Ratio and Normalized Features
Raw counts are often less informative than ratios. "This user filed 5 support tickets" is ambiguous. Is that a lot? It depends on how long they have been a customer and how much they use the product.
def create_ratio_features(df):
"""
Create ratio features that normalize raw counts by exposure.
Ratios control for the 'opportunity to have the event' and
make comparisons fair across users with different tenures
and usage levels.
"""
features = pd.DataFrame(index=df.index)
# Usage intensity: hours per month of tenure
features['hours_per_tenure_month'] = np.where(
df['tenure_months'] > 0,
df['total_hours_watched'] / df['tenure_months'],
0
)
# Support burden: tickets per month of tenure
features['tickets_per_tenure_month'] = np.where(
df['tenure_months'] > 0,
df['support_ticket_count'] / df['tenure_months'],
0
)
# Engagement depth: hours per session (recent)
features['hours_per_session_30d'] = np.where(
df['sessions_last_30d'] > 0,
df['hours_last_30d'] / df['sessions_last_30d'],
0
)
# Genre exploration rate: unique genres / total sessions
features['genre_diversity_score'] = np.where(
df['sessions_last_90d'] > 0,
df['genres_last_90d'] / df['sessions_last_90d'],
0
)
# Device utilization: devices used last 30 days / total registered devices
features['device_utilization'] = np.where(
df['num_devices'] > 0,
df['active_devices_last_30d'] / df['num_devices'],
0
)
# Weekend usage ratio: what fraction of usage happens on weekends?
features['weekend_usage_ratio'] = np.where(
df['hours_last_30d'] > 0,
df['weekend_hours_last_30d'] / df['hours_last_30d'],
0
)
return features
ratios = create_ratio_features(df)
print(ratios.describe().round(3))
hours_per_tenure_month tickets_per_tenure_month hours_per_session_30d genre_diversity_score device_utilization weekend_usage_ratio
count 2400000.000 2400000.000 2400000.000 2400000.000 2400000.000 2400000.000
mean 1.842 0.067 1.621 0.134 0.724 0.312
std 1.406 0.098 0.894 0.087 0.289 0.148
min 0.000 0.000 0.000 0.000 0.000 0.000
25% 0.912 0.000 1.024 0.071 0.500 0.214
50% 1.583 0.034 1.487 0.125 0.750 0.298
75% 2.404 0.091 2.048 0.182 1.000 0.394
max 24.680 2.333 12.040 1.000 1.000 1.000
A note on genre_diversity_score: this feature captures how broadly a subscriber explores the content library. A subscriber who watches only one genre is more vulnerable to a single bad content decision. A subscriber who explores widely has more reasons to stay. This kind of feature --- which requires domain intuition to create --- is exactly what separates data science from data engineering.
Text Feature Extraction (Preview)
StreamFlow subscribers write support tickets and leave plan-cancellation reasons in free text. Even simple text features can be powerful:
def create_text_features(df, text_col='cancellation_reason'):
"""
Extract simple features from text fields.
Full NLP feature engineering is covered in Chapter 26.
Here we extract basic signals.
"""
features = pd.DataFrame(index=df.index)
text = df[text_col].fillna('')
# Basic: does the field have any text?
features[f'{text_col}_has_text'] = (text.str.len() > 0).astype(int)
# Length features
features[f'{text_col}_char_count'] = text.str.len()

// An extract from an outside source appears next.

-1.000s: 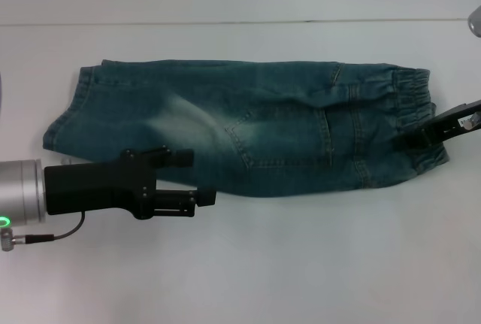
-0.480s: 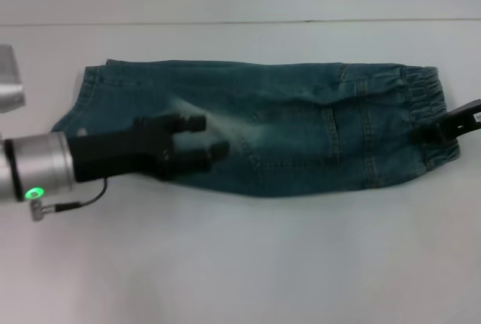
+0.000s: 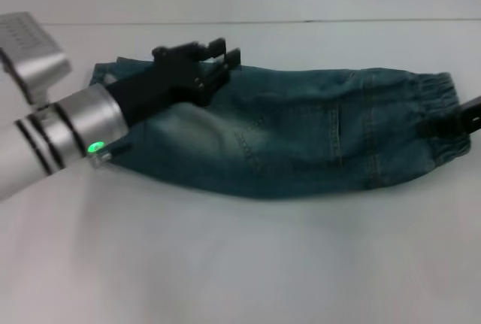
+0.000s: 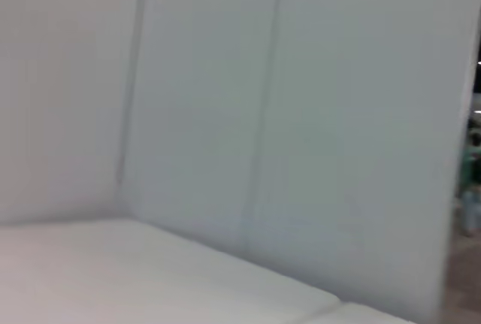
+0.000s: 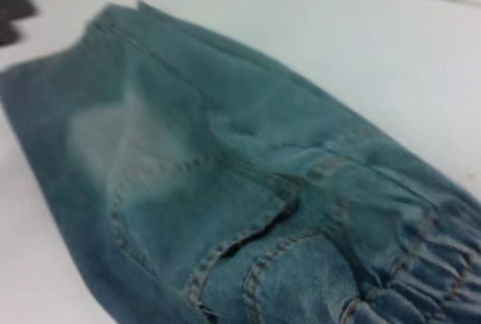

features[f'{text_col}_word_count'] = text.str.split().str.len().fillna(0).astype(int)
# Keyword flags
negative_keywords = ['expensive', 'cost', 'price', 'waste', 'terrible', 'awful', 'hate']
competitor_keywords = ['netflix', 'spotify', 'youtube', 'switched', 'alternative']
features[f'{text_col}_mentions_price'] = (
text.str.lower().str.contains('|'.join(negative_keywords), na=False)
).astype(int)
features[f'{text_col}_mentions_competitor'] = (
text.str.lower().str.contains('|'.join(competitor_keywords), na=False)
).astype(int)
return features
# Only applicable to subscribers who have initiated cancellation
# or left feedback --- not available for current active subscribers
# Use with caution: this feature may only be available AFTER churn intent is visible
Common Mistake --- Using cancellation reason text as a feature to predict churn. The cancellation reason is only written when the user is already canceling --- it is target leakage by definition. The text features above would only be useful for understanding why users churn (descriptive), not for predicting who will churn (predictive). Be ruthless about the timeline: would this data be available at the moment you need to make the prediction?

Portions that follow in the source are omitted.